Busy day today… After (pre-)school stuff, I had a couple hours of legal meetings, then the gym, then more legal stuff and a little bit of medical… On the way home through Parkdale I saw this sign for “Bohemian Embassy” condos that I found pretty irritating:
It irks me that people are stupid enough to actually fall for ads like
“hey, buy this and you'll be cool“ especially on something as big as a house — or media that tells people who wouldn't want tattoos without strong internal influences pushing them toward them that if they get a sleeve they'll be “cool” or part of a “scene” as well. On one hand it's true that what other people do is their problem and I shouldn't care, but gentrification (in either of these markets) affects the entire market (by increasing cost, market demands, oversaturation, lowest-common-denominator marketting, etc.) and almost always negatively influences it for the early adopters.

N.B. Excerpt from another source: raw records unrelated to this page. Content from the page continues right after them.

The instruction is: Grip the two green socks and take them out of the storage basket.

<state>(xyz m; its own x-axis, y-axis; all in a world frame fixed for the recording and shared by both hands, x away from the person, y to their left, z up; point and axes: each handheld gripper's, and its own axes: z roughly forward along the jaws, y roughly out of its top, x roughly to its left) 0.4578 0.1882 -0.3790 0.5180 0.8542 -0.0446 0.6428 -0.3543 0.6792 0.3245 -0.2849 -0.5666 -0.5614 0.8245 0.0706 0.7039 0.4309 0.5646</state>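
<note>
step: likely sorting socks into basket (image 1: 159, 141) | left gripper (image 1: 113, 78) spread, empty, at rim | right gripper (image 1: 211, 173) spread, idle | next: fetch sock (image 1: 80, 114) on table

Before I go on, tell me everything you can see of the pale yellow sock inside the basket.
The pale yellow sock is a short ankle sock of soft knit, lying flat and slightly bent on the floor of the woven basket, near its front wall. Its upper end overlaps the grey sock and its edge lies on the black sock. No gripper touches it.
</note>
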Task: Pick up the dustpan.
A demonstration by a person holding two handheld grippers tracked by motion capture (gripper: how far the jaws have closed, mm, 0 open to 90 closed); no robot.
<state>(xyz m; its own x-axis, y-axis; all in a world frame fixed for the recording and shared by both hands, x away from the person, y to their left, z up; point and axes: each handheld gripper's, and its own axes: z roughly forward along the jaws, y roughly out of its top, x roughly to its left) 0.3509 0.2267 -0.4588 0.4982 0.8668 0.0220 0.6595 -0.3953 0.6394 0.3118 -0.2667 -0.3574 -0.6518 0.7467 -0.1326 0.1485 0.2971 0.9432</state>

That said, the area that gentrification bothers me most is racism… I was talking to a friend today who is Indian (as in India) and they can't safely go out right now because of pro-Israel rallies at their school — enough Jewish students want to vent their anger on anyone with brown skin, whether they're Arab or Indian or even have anything to do with the conflict. Seriously, what is gained by a Canadian of Jewish descent attacking a Canadian of Arab descent?
At least they're not chopping anyone's head off here yet, but still. It's ridiculous and offensive behavior.
The reason I mention gentrification is that I think that racism changes, and becomes something very “entitled” and different as populations that were once oppressed are removed from that oppression and even climb to the top of the power structure. So for example, one might feel (and be) justified as a Zionist as an Israeli settler, but the argument becomes less convincing when you're a rich kid in Canada that uses Zionism as an excuse to be a bigot toward any ethnic group of vaguely brownish skin.
I understand racism and bigotry as an ignorant knee-jerk reaction to oppression and abuse (a la some of the silly responses to cartoons of Muhammad and so on). I don't agree with it, and I understand where it comes from — self-defense. Racism and bigotry though in the absence of oppression and abuse however is absolutely inexcuseable.